That thin herb, with yellowish little flowers, called “guado” (“woad”, botanical name “isatis tinctoria) has been used since the 13th century by Italian “tintori” (“dyers”) to color the most precious textiles, at least until the 18th century, when it was replaced by indigo coming from Asia and America.
Today, guado has been revamped by Cariaggi Fine Yarns Collection , a company from Marche region, that is increasingly investing in research to go back in using vegetable (and sustainable) dyes.
To the history of the art of dyeing, Cariaggi has dedicated an exhibition, “Tinctoria: la Civiltà dei Colori” (Tinctoria: The culture of colours), in Florence until July 3. The show is organized in conjunction with the Opificio delle Pietre Dure in Florence, the project Distretto Culturale Evoluto of the Marche Region and Oasicolori, a company that deals in the sourcing of dye plants for cultural and production purposes.
Just like Cariaggi itself has been doing since its foundation in 1958 in Cagli (near Pesaro-Urbino) by Aurelio Cariaggi. Now led by his son, Piergiorgio, in 2014 Cariaggi had revenues of €103.5 million and sold its products to 28 countries.

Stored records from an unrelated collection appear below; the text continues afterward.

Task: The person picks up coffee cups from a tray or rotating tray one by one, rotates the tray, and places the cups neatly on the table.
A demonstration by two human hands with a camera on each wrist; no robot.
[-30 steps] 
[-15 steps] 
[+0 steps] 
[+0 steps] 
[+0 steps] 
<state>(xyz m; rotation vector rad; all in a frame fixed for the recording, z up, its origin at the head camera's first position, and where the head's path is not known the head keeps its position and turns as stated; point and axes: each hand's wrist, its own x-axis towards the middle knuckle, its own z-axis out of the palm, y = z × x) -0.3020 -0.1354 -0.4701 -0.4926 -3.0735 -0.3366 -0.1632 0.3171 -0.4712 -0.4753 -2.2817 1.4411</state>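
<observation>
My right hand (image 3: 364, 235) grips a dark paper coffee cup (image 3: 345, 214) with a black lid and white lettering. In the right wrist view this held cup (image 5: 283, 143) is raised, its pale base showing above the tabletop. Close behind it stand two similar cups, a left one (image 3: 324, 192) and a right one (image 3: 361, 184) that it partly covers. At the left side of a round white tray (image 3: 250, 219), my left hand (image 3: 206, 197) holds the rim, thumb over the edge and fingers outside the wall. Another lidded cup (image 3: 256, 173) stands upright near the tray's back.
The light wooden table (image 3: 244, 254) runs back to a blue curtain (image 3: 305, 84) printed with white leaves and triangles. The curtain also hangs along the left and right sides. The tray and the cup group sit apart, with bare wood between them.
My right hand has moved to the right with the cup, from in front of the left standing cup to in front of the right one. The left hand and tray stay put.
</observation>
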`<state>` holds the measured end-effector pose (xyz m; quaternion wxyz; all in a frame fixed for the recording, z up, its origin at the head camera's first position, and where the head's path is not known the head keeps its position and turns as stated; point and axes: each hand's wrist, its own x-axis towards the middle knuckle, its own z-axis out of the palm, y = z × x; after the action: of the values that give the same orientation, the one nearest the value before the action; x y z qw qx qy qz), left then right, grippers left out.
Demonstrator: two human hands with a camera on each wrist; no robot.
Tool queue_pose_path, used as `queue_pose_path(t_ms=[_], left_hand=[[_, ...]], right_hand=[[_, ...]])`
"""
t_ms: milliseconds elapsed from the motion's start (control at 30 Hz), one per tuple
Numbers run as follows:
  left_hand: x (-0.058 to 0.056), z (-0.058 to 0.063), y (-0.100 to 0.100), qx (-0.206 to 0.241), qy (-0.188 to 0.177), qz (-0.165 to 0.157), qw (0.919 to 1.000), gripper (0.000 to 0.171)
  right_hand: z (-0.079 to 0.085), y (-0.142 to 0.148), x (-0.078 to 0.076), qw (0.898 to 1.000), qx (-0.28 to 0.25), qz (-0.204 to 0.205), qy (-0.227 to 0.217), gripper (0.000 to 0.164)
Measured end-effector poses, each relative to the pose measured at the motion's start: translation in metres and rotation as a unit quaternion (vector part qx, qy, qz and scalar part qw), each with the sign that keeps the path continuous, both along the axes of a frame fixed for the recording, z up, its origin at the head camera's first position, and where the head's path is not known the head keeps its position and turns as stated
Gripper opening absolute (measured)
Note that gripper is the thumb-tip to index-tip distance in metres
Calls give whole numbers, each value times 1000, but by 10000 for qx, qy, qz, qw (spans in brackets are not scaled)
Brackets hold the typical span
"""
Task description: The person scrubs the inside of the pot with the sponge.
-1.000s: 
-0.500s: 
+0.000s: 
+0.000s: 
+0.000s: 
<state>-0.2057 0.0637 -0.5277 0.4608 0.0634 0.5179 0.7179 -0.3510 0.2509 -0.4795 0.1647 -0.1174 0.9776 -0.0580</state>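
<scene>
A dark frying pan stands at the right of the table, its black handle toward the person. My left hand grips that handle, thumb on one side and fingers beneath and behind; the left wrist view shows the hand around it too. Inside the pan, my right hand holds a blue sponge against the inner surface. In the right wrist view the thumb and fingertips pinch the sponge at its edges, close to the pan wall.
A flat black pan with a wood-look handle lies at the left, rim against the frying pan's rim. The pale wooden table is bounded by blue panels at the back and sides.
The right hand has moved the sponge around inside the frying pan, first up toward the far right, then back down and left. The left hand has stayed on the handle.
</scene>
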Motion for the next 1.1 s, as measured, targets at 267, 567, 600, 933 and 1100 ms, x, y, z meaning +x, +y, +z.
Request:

As a member of the Committee of Cashmere and Camel Hair Manufactures Institute which protects the finest textiles in the world, Cariaggi has launched “Systema Naturae,” a cashmere yarn from Alashian region, in Chinese Mongolia, dyed with an infusion of herbs, roots and berries, mixed in various combinations to obtain different colors and shades.
Guado, in particular, was cultivated here in the province of Pesaro-Urbino, and today is processed by a local artisan exclusively for Cariaggi. Last February, Cariaggi signed a partnership with Italian textile company Canepa, to use its patent “Save the Water-Kitotex,” created in collaboration with Cnr-Ismac of Biella: Kitotex is a totally organic and environmentally friendly system that uses a polymer from the exoskeleton of crustaceans, that allows to save the 90% of water consumption and energy compared to other dyeing processes.
All these tales are collected in the exhibition, located in a special place: the Laboratory for Restoration of Tapestries and Carpets of theOpificio delle Pietre Dure , global leader in art restoration.
The exhibition is divided in eight different sections, each one dedicated to a different historical period or a specific subject, enriched by images, videos, music and items.
The itinerary starts with “From Prehistoric to Perkin” section, that traces the use of color from the dawn of human history until the invention in 1856 of synthetic colors by Sir William Henry Perkin, a chemist that discovered the first aniline dye, the mauveine.
Then, “Herbs and colors,” with printed herbariums and botanical plates, and “Florentine artifacts,” with puts on evidence the importance of “guado” in paintings and handcrafts, as historical books on the dyeing art from the Biblioteca Comunale Mozzi-Borgetti of Macerata and precious and ancient altar cloths dyed with guado, kindly provided by Arnaldo Caprai.
The part dedicated to “Tapestries and Carpets,” where visitors can observe the researchers from the institute as they carry out their restoration of a Flemish tapestry that is the subject of the exhibition (“The Battle of Roncevaux Pass,” a 15th century work from the Bargello National Museum, Florence), to end with “Green technologies,” about the revival of vegetable dyes for a more sustainable textile and clothing industry.